Adults are entirely white with black legs and a black bill. During the breeding season, birds develop long, shaggy white plumes on the back of the head (nuchal crest) and a patch of bare red or yellow skin on the face, making them especially ornate compared to the plainer non-breeding plumage.

How to identify it

Key field marks

  • Entirely white plumage with a long, flat, black spoon-shaped bill
  • Black legs and black facial skin
  • Breeding adults show a drooping crest of white plumes on the nape and a patch of red skin above the bill
  • Flies with neck and legs outstretched, unlike herons which retract the neck

Similar species

The Black-faced Spoonbill is smaller, restricted to East Asia, and has black facial skin that wraps further around the eye without the Royal Spoonbill's red breeding patch. The Eurasian Spoonbill (a rare vagrant to the region) has a yellow-tipped bill and lacks red facial skin. Egrets and herons have straight, pointed bills rather than a spatulate tip, and typically fly with the neck folded into an S-shape.

Habitat & range

Royal Spoonbills favor shallow wetlands including tidal mudflats, estuaries, mangrove-lined lagoons, and freshwater swamps, lakes, and flooded pastures. They forage in water usually less than 20 cm deep.

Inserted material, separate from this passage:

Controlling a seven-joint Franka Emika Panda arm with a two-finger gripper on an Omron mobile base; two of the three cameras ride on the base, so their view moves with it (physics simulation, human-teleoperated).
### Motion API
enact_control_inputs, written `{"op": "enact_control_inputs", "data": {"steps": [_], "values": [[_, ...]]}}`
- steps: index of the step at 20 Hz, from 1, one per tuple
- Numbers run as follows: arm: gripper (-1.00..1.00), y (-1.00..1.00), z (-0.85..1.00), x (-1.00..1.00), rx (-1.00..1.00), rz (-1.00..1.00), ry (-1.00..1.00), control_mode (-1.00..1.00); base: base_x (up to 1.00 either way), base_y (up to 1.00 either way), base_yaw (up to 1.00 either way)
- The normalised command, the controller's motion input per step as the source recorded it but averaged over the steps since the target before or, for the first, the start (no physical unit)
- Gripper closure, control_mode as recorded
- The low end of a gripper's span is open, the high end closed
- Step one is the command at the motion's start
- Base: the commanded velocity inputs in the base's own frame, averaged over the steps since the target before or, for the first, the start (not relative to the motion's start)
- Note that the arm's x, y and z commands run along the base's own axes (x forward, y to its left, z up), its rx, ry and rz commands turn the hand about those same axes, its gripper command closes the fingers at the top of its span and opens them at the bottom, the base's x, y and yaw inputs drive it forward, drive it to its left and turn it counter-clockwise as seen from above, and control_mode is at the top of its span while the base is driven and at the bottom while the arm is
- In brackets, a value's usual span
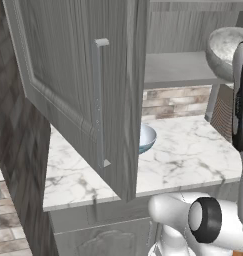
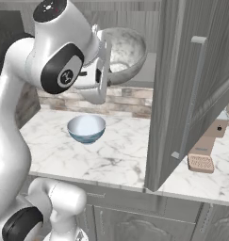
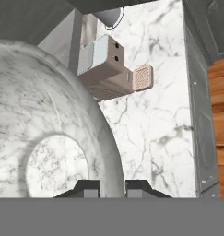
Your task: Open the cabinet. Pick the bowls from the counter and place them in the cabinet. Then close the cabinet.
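Bowls were split between two places: the speckled stone bowl (image 3: 49, 124) sat clamped in my gripper (image 3: 112, 188), its rim pinched between my nearly closed fingertips, while the blue bowl (image 2: 86, 128) waited on the counter (image 2: 125, 157) well below my hand. I held the stone bowl up at the cabinet (image 1: 78, 75) opening, tipped on its side, just above the grey shelf (image 1: 178, 70). The open door (image 2: 191, 89) stood off to one side of my hand.

My worry was the grip: I had only the thin rim, and a heavy, tilted bowl could pivot or slide out, dropping onto the marble or onto the blue bowl underneath. Letting go before its base met the shelf would likely send it rolling off the front edge. The tan appliance (image 3: 109, 69) lay far below me on the counter, and a falling bowl could strike that too.
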Motion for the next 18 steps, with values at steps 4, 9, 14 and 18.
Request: {"op": "enact_control_inputs", "data": {"steps": [4, 9, 14, 18], "values": [[1.00, 0.00, -0.20, 0.33, 0.06, 0.02, -0.10, -1.00, 0.00, 0.00, 0.00], [1.00, 0.00, -0.12, 0.47, 0.04, 0.01, -0.01, -1.00, 0.00, 0.00, 0.00], [1.00, 0.00, 0.04, 0.54, 0.00, 0.00, 0.13, -1.00, 0.00, 0.00, 0.00], [1.00, 0.00, 0.07, 0.44, 0.00, 0.00, 0.21, -1.00, 0.00, 0.00, 0.00]]}}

The species is resident and partly nomadic across much of Australia and New Zealand, with numbers shifting in response to rainfall and water levels. Smaller populations occur in Indonesia, Papua New Guinea, and occasionally New Caledonia. Most populations disperse locally rather than undertake long-distance migration.

Behavior & voice

Royal Spoonbills feed by wading through shallow water while sweeping their partly open bill side to side; when the sensitive bill tip touches prey, it snaps shut. They often feed in loose groups and roost communally in trees or on sandbars alongside other waterbirds.

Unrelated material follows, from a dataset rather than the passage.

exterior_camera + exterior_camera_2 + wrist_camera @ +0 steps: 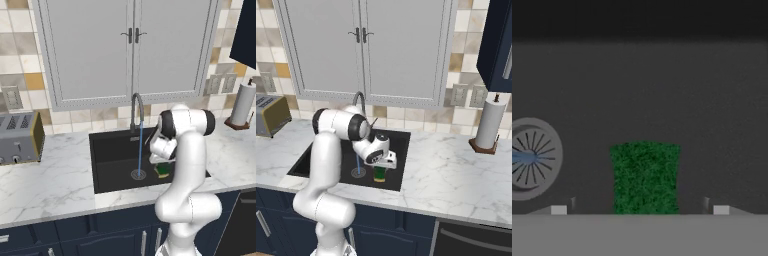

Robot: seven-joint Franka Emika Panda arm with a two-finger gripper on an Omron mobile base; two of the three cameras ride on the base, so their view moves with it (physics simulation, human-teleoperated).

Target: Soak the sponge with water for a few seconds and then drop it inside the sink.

They are generally quiet, giving low grunts, hisses, and bill-clattering displays mainly at breeding colonies rather than true songs. Nesting is colonial, often alongside herons, ibises, and cormorants, in trees, mangroves, or reedbeds over water. Both parents build a stick platform nest and share incubation of typically 2-4 eggs and chick-rearing duties.

Frequently asked questions

What does a Royal Spoonbill eat?

It feeds mainly on small fish, crustaceans, and aquatic insects, detected by touch as it sweeps its bill through shallow water.

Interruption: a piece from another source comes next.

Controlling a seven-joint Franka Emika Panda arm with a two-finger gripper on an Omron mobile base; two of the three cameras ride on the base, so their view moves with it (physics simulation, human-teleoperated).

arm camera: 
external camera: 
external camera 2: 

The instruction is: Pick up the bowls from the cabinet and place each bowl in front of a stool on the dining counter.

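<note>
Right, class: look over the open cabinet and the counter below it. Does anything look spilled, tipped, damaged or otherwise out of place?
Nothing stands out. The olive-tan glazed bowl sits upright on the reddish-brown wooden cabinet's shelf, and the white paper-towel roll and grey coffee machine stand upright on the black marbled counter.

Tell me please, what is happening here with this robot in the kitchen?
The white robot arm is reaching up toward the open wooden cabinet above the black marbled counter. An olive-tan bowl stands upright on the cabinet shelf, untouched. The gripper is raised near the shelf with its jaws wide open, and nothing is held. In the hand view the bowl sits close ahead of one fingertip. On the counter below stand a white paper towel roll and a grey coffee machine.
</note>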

How do you tell a Royal Spoonbill from a Yellow-billed Spoonbill?

Royal Spoonbills have a black bill and black facial skin, while Yellow-billed Spoonbills (also found in Australia) have a pale, yellowish bill and facial skin.

Where do Royal Spoonbills nest?

They nest colonially in trees, mangroves, or reedbeds over water, often alongside herons and ibises.

Are Royal Spoonbills endangered?

No, they are listed as Least Concern, with stable to increasing populations across their range.

Why does a spoonbill sweep its bill side to side?

The flattened bill tip is highly sensitive to touch, letting the bird detect and snap up prey in murky water without needing to see it.